### WHAT YOU HAVE TO DO
Whenever a picture appears, omit it, and set down everything else in the records exactly.

=== THE RECORDS ===

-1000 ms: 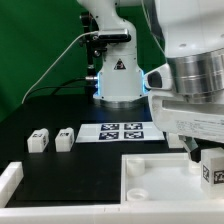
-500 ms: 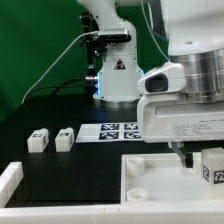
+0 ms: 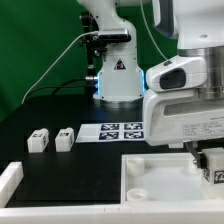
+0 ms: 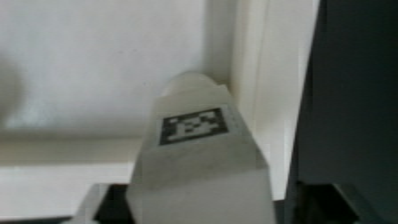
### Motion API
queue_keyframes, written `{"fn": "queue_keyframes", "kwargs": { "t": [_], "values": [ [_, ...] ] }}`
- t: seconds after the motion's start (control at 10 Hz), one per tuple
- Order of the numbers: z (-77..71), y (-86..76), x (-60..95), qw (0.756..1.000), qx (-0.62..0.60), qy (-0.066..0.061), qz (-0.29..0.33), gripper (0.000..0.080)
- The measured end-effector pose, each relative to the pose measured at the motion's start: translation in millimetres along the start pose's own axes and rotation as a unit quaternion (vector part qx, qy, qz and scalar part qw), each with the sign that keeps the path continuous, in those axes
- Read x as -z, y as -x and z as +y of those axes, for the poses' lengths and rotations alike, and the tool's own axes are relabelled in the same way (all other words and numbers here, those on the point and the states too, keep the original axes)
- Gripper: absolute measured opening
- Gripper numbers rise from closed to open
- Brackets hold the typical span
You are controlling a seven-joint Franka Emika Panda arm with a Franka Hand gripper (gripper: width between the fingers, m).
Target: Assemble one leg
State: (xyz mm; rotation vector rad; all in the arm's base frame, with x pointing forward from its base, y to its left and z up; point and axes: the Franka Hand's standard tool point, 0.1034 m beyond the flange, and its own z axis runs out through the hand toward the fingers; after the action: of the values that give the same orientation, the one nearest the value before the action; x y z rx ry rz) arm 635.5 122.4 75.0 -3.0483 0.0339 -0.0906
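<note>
My gripper [image 3: 207, 158] is at the exterior view's right, over the far right part of the large white tray-like part [image 3: 150, 183]. It is shut on a small white leg [image 3: 213, 171] with a black-and-white tag. In the wrist view the leg [image 4: 196, 130] stands out from between my dark fingers [image 4: 111, 206], its tag facing the camera and its tip next to the tray's raised rim [image 4: 267, 90], near an inner corner. Two more legs [image 3: 38, 141] [image 3: 65, 138] lie side by side on the black table at the exterior view's left.
The marker board [image 3: 120, 130] lies flat behind the tray. A white rimmed piece [image 3: 10, 181] shows at the lower left corner of the exterior view. The robot base [image 3: 118, 75] stands at the back with a cable running left.
The wrist has turned and shifted a little to the exterior view's right with the leg still held. The two legs on the table have not moved.
</note>
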Motion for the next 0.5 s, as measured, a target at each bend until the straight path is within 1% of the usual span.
{"fn": "queue_keyframes", "kwargs": {
  "t": [0.1, 0.2, 0.4, 0.5],
  "values": [
    [0.4, 0.0, 0.0, 0.998, -0.062, 0.0, 0.0, 0.0303],
    [1.7, -0.2, 0.0, 0.994, -0.109, 0.0, 0.0, 0.0304],
    [4.3, -0.4, -0.2, 0.977, -0.214, -0.001, 0.0, 0.0304],
    [5.8, -0.6, -0.4, 0.956, -0.292, -0.002, -0.001, 0.0304]
  ]
}}
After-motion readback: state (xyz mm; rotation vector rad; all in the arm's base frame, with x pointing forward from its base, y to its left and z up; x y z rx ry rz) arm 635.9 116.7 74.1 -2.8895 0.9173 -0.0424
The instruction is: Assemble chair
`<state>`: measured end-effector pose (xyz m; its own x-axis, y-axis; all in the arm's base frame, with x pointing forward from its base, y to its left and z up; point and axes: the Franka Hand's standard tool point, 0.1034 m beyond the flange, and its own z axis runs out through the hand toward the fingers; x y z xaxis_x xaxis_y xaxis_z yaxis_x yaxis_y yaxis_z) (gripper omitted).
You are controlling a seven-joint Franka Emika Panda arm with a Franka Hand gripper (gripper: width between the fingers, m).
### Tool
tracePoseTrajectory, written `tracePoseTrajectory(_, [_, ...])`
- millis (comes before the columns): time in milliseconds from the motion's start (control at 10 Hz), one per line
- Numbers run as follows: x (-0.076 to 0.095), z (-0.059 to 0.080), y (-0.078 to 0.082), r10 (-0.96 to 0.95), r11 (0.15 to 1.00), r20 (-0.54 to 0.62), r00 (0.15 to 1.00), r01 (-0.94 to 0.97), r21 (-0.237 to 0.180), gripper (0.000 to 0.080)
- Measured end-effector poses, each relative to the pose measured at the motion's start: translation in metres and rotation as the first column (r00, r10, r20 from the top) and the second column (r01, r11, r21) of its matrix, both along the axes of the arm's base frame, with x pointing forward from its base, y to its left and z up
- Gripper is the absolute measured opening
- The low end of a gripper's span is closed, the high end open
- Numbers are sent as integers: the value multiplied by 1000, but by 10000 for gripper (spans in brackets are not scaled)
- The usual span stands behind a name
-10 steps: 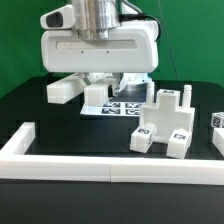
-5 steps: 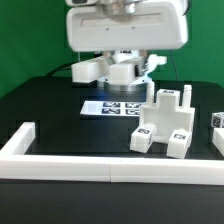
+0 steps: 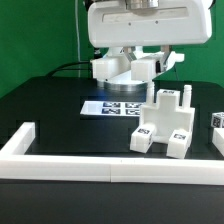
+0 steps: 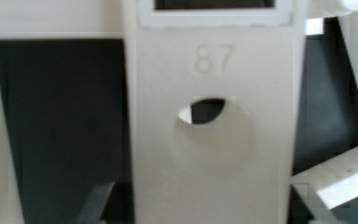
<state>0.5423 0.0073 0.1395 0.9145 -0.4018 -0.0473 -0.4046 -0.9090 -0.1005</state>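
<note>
The gripper (image 3: 128, 72) is pinched on a long white chair part (image 3: 106, 68) and holds it clear above the desk (image 3: 50, 115). The part's long axis seems to run roughly across the exterior view, though its tilt is hard to judge. The standing chair assembly (image 3: 165, 122) sits on the desk, lower, nearer the camera and toward the exterior view's right of the gripper. The carry probably has to go that way.
</note>
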Motion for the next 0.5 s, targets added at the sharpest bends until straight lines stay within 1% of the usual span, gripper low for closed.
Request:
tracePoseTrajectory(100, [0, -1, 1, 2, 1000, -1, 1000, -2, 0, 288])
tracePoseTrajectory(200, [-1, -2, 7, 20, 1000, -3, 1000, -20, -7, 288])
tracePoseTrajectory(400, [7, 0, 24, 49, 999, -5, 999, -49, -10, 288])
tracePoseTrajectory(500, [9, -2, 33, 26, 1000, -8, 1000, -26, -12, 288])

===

### TASK RESULT
-1000 ms: 
-500 ms: 
+0 ms: 
+0 ms: 
### Motion API
queue_keyframes, written `{"fn": "queue_keyframes", "kwargs": { "t": [_], "values": [ [_, ...] ] }}`
- t: seconds after the motion's start (control at 10 Hz), one per tuple
- Order of the numbers: z (-77..71), y (-86..76), x (-60..95), qw (0.756..1.000), qx (-0.62..0.60), qy (-0.066..0.061), qz (-0.29..0.33), gripper (0.000..0.080)
- The measured end-effector pose, each relative to the pose measured at the motion's start: translation in millimetres along the start pose's own axes and rotation as a unit quaternion (vector part qx, qy, qz and scalar part qw), each with the sign that keeps the path continuous, in those axes
- Read x as -z, y as -x and z as +y of those axes, for the poses' lengths and rotations alike, and the tool's own axes are relabelled in the same way (all other words and numbers here, those on the point and the states too, keep the original axes)
- Gripper: absolute measured opening
- Gripper numbers rise from closed to open
- Brackets hold the typical span
You are controlling a seven-joint Franka Emika Panda arm with a Franka Hand gripper (gripper: width between the fingers, m).
Target: Assemble one leg
State: (xyz mm; rotation vector rad; all in the arm's base frame, with x pointing forward from its base, y to its left and z up; point and axes: the Franka Hand's standard tool point, 0.1034 m beyond the flange, and its own z axis runs out through the hand toward the fingers; after the action: of the values that give the same orientation, the one nearest the value before the action; x y z rx ry rz) arm 635.5 122.4 75.0 -3.0483 0.0339 -0.0906
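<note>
My gripper [image 3: 207, 158] is at the exterior view's right, over the far right part of the large white tray-like part [image 3: 150, 183]. It is shut on a small white leg [image 3: 213, 171] with a black-and-white tag. In the wrist view the leg [image 4: 196, 130] stands out from between my dark fingers [image 4: 111, 206], its tag facing the camera and its tip next to the tray's raised rim [image 4: 267, 90], near an inner corner. Two more legs [image 3: 38, 141] [image 3: 65, 138] lie side by side on the black table at the exterior view's left.
The marker board [image 3: 120, 130] lies flat behind the tray. A white rimmed piece [image 3: 10, 181] shows at the lower left corner of the exterior view. The robot base [image 3: 118, 75] stands at the back with a cable running left.
The wrist has turned and shifted a little to the exterior view's right with the leg still held. The two legs on the table have not moved.
</note>
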Motion for the next 0.5 s, as measured, a target at each bend until the straight path is within 1% of the usual span.
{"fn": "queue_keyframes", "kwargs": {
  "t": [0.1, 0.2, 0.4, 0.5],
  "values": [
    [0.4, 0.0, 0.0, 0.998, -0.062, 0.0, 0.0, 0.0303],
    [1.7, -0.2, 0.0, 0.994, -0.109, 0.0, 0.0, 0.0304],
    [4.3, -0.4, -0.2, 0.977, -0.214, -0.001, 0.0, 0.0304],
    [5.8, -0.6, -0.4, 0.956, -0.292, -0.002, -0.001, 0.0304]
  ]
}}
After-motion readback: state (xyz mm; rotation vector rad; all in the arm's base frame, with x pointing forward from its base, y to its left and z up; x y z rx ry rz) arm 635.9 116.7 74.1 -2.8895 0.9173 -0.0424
The instruction is: Assemble chair
`<state>`: measured end-effector pose (xyz m; its own x-axis, y-axis; all in the arm's base frame, with x pointing forward from its base, y to its left and z up; point and axes: the Franka Hand's standard tool point, 0.1034 m beyond the flange, and its own z axis runs out through the hand toward the fingers; x y z xaxis_x xaxis_y xaxis_z yaxis_x yaxis_y yaxis_z) (gripper omitted).
You are controlling a seven-joint Franka Emika Panda arm with a Franka Hand gripper (gripper: width between the fingers, m).
### Tool
tracePoseTrajectory, written `tracePoseTrajectory(_, [_, ...])`
- millis (comes before the columns): time in milliseconds from the motion's start (control at 10 Hz), one per line
- Numbers run as follows: x (-0.076 to 0.095), z (-0.059 to 0.080), y (-0.078 to 0.082), r10 (-0.96 to 0.95), r11 (0.15 to 1.00), r20 (-0.54 to 0.62), r00 (0.15 to 1.00), r01 (-0.94 to 0.97), r21 (-0.237 to 0.180), gripper (0.000 to 0.080)
- Measured end-effector poses, each relative to the pose measured at the motion's start: translation in metres and rotation as the first column (r00, r10, r20 from the top) and the second column (r01, r11, r21) of its matrix, both along the axes of the arm's base frame, with x pointing forward from its base, y to its left and z up
- Gripper is the absolute measured opening
- The low end of a gripper's span is closed, the high end open
- Numbers are sent as integers: the value multiplied by 1000, but by 10000 for gripper (spans in brackets are not scaled)
- The usual span stands behind a name
-10 steps: 
-5 steps: 
+0 steps: 
+0 steps: 
<state>0.5423 0.0073 0.1395 0.9145 -0.4018 -0.0473 -0.4046 -0.9090 -0.1005</state>
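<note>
The gripper (image 3: 128, 72) is pinched on a long white chair part (image 3: 106, 68) and holds it clear above the desk (image 3: 50, 115). The part's long axis seems to run roughly across the exterior view, though its tilt is hard to judge. The standing chair assembly (image 3: 165, 122) sits on the desk, lower, nearer the camera and toward the exterior view's right of the gripper. The carry probably has to go that way.
</note>
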Motion for the next 0.5 s, targets added at the sharpest bends until straight lines stay within 1% of the usual span, gripper low for closed.
Request:
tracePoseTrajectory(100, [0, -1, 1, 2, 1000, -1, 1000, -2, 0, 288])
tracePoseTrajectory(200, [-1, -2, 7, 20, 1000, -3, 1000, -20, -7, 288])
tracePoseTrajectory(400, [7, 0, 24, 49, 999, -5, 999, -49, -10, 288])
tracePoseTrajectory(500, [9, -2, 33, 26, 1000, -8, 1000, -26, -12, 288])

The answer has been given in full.